**What to work on:**
Copy out each line of the data below in which the string "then" appears.

**Excerpts from a dataset:**
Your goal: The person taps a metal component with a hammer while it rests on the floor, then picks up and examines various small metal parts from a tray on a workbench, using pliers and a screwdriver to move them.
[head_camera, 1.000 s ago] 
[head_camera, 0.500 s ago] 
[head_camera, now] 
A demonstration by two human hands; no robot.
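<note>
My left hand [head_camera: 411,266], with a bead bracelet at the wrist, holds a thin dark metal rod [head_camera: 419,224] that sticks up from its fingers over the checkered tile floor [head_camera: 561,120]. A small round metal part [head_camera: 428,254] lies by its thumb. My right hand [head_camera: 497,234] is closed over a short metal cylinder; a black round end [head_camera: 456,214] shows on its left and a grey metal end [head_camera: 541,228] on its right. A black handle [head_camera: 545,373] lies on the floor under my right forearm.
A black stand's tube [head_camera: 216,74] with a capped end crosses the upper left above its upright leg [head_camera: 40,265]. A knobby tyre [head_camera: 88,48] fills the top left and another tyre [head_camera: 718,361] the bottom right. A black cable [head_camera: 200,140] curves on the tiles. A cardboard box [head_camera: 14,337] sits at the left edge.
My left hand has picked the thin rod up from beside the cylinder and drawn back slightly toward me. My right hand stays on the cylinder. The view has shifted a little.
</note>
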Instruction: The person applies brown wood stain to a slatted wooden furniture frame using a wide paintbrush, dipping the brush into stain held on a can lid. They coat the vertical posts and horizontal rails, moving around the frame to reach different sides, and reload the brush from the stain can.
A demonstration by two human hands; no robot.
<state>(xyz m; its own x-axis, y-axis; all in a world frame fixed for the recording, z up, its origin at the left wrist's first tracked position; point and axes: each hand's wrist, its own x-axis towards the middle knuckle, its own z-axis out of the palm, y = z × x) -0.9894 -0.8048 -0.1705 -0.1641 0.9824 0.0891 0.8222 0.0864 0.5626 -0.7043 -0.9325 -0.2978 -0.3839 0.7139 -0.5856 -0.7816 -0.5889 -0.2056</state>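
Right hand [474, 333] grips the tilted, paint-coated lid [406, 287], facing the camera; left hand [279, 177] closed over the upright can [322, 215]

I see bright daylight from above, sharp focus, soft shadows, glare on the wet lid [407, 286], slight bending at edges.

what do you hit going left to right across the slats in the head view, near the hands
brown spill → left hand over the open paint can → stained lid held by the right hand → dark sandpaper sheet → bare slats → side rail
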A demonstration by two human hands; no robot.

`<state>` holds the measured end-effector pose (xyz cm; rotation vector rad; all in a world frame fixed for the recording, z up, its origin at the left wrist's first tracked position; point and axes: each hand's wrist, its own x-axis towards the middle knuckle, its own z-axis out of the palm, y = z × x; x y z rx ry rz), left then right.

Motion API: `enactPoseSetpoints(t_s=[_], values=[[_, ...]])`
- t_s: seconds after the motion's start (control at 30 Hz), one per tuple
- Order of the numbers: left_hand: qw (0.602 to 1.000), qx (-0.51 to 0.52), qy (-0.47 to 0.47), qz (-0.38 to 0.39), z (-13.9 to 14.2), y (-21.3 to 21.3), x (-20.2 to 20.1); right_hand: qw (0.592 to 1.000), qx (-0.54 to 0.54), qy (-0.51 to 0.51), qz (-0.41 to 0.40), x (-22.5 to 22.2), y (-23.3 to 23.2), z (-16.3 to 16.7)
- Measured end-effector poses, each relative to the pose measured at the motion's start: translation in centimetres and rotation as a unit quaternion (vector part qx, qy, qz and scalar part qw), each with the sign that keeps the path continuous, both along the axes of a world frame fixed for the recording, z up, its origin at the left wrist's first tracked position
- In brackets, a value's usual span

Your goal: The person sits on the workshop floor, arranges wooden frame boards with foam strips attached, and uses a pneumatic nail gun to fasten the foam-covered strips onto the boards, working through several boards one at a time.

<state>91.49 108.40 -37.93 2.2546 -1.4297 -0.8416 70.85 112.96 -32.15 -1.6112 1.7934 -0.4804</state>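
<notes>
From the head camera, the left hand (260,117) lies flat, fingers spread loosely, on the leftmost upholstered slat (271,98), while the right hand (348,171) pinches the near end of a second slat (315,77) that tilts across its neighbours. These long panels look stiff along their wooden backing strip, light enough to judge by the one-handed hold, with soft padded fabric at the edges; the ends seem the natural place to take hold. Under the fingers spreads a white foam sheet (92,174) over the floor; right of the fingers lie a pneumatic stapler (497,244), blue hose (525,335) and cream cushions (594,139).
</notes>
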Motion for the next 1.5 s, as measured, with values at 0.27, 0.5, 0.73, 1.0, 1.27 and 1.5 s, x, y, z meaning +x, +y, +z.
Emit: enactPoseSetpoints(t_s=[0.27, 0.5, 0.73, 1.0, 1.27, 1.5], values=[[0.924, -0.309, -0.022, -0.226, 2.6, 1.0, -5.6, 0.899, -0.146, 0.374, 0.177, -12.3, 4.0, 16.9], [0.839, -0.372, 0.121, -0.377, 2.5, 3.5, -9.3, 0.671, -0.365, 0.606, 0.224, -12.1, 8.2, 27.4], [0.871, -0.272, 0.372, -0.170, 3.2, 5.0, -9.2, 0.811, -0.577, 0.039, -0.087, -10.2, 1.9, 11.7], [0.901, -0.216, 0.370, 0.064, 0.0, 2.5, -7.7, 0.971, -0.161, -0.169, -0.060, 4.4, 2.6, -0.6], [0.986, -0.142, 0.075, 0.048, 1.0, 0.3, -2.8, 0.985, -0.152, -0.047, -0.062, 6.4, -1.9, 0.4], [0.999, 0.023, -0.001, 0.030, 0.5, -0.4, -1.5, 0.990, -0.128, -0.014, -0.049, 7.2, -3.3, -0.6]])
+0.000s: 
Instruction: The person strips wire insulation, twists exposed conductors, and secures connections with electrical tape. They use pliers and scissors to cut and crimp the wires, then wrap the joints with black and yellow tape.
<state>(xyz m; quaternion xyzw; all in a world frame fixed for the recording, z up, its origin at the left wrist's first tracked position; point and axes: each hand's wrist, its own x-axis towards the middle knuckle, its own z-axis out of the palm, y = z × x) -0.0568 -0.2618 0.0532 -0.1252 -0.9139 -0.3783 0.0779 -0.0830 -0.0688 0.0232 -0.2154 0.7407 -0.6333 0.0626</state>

**Task solution:**
Your goal: The person taps a metal component with a hammer while it rests on the floor, then picks up and examines various small metal parts from a tray on a workbench, using pliers and a screwdriver to move them.
`<state>` holds the measured end-effector pose (xyz cm; rotation vector rad; all in a world frame fixed for the recording, z up, its origin at the left wrist's first tracked position; point and axes: each hand's wrist, its own x-axis towards the middle knuckle, its own z-axis out of the palm, y = z × x; x y z rx ry rz), left then right.
Instruction: The person strips wire insulation, twists exposed conductors, and secures connections with electrical tape. They use pliers and scissors to cut and crimp the wires, then wrap the joints with black and yellow tape.

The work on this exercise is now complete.